A number of these strategies have been trained with reinforcement learning
algorithms prior to this study and not specifically for the Moran process.
\begin{itemize}
\item Evolved ANN: a neural network based strategy;
\item Evolved LookerUp: a lookup table based strategy;
\item PSO Gambler: a stochastic version of the lookup table based strategy;
\item Evolved HMM: a hidden Markov model based strategy.
\end{itemize}
Apart from the PSO Gambler strategy, which was trained using a particle swarm
optimisation algorithm, these strategies are trained with an evolutionary
algorithm that perturbs strategy parameters and optimizes the mean total score
against all other opponents \cite{affenzeller2009genetic}. They were trained to
win IPD tournaments by maximizing their mean total payoffs against a variety
of opponents. Variation is
introduced via mutation and crossover of parameters, and the best performing
strategies are carried to the next generation along with new variants.
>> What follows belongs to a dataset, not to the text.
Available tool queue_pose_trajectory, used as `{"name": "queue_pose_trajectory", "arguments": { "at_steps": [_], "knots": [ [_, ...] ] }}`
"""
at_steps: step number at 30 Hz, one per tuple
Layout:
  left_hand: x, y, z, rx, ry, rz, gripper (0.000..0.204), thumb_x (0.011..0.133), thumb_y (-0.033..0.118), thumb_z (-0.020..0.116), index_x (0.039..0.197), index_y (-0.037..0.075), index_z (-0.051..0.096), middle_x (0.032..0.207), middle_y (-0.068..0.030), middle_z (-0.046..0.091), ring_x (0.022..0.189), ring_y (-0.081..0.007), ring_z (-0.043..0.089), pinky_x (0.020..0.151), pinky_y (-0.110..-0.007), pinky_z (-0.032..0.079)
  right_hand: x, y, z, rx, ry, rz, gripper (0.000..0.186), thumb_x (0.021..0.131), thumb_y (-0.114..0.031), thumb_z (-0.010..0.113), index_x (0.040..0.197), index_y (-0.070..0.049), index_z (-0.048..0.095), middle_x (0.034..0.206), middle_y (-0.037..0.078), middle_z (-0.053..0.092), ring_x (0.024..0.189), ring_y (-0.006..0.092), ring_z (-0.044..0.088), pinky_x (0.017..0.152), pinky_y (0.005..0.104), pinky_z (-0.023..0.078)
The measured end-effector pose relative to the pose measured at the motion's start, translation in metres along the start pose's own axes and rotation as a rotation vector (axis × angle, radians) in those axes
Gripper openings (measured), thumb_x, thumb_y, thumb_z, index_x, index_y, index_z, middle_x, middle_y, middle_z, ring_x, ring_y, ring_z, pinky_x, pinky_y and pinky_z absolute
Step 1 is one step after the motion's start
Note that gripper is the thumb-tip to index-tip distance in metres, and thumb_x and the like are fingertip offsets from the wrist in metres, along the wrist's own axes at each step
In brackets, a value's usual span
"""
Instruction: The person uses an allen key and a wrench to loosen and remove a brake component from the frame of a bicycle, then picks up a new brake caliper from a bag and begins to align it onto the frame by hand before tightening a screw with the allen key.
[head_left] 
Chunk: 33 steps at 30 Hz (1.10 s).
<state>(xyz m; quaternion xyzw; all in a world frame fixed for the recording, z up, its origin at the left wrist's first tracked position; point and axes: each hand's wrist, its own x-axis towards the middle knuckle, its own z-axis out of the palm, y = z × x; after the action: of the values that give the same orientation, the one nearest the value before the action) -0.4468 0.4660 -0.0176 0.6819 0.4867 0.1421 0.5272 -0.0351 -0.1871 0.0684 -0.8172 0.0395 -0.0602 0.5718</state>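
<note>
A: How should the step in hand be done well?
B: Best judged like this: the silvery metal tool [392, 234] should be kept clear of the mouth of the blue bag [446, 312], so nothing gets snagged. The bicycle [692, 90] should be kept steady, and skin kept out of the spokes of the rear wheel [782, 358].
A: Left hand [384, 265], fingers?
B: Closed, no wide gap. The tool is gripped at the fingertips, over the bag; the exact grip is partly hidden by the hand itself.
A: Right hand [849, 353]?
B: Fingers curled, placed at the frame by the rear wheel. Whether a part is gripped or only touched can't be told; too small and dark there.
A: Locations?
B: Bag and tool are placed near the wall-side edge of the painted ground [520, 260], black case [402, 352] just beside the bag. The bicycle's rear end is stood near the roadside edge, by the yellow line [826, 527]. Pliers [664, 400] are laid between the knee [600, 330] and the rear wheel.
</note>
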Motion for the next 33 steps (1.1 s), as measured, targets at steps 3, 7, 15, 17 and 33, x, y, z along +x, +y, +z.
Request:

Similar
methods appear in the literature \cite{Ashlock2006}.
More information about each player can be obtained in the documentation for
\cite{axelrodproject} and a detailed description of the performance
of these strategies in IPD tournaments is described in~\cite{Harper2017}.
All of the training code is archived at \cite{marc_harper_2017_824264}. This
software is (similarly to the Axelrod library) available on github
\url{https://github.com/Axelrod-Python/axelrod-dojo} with documentation to
train new strategies easily. Training
typically takes less than 100 generations and can be completed within several
hours on commodity hardware.
There are three further strategies trained specifically for this study; Trained
FSM 1, 2, and 3 (TF1 - TF3). These are based on finite state machines of 16, 16,
and 8 states respectively (see Figures~\ref{fig:tf1},~\ref{fig:tf2}
and~\ref{fig:tf3}).
\begin{figure}[!hbtp]
\centering
\input{./tex/fsm_one.tex}
\caption{TF1: a 16 state finite state machine with a handshake leading to
mutual cooperation at state 4.}
\label{fig:tf1}
\end{figure}
\begin{figure}[!hbtp]
\centering
\input{./tex/fsm_two.tex}
\caption{TF2: a 16 state finite state machine with a handshake leading to
mutual cooperation at state 16.}
\label{fig:tf2}
\end{figure}
\begin{figure}[!hbtp]
\centering
\input{./tex/fsm_three.tex}
\caption{TF3: an 8 state finite state machine.}
\label{fig:tf3}
\end{figure}
As opposed to the previously described strategies, these strategies were trained
with the objective function of \textbf{mean fixation probabilities for Moran
processes} starting at initial population states consisting of \(N/2\)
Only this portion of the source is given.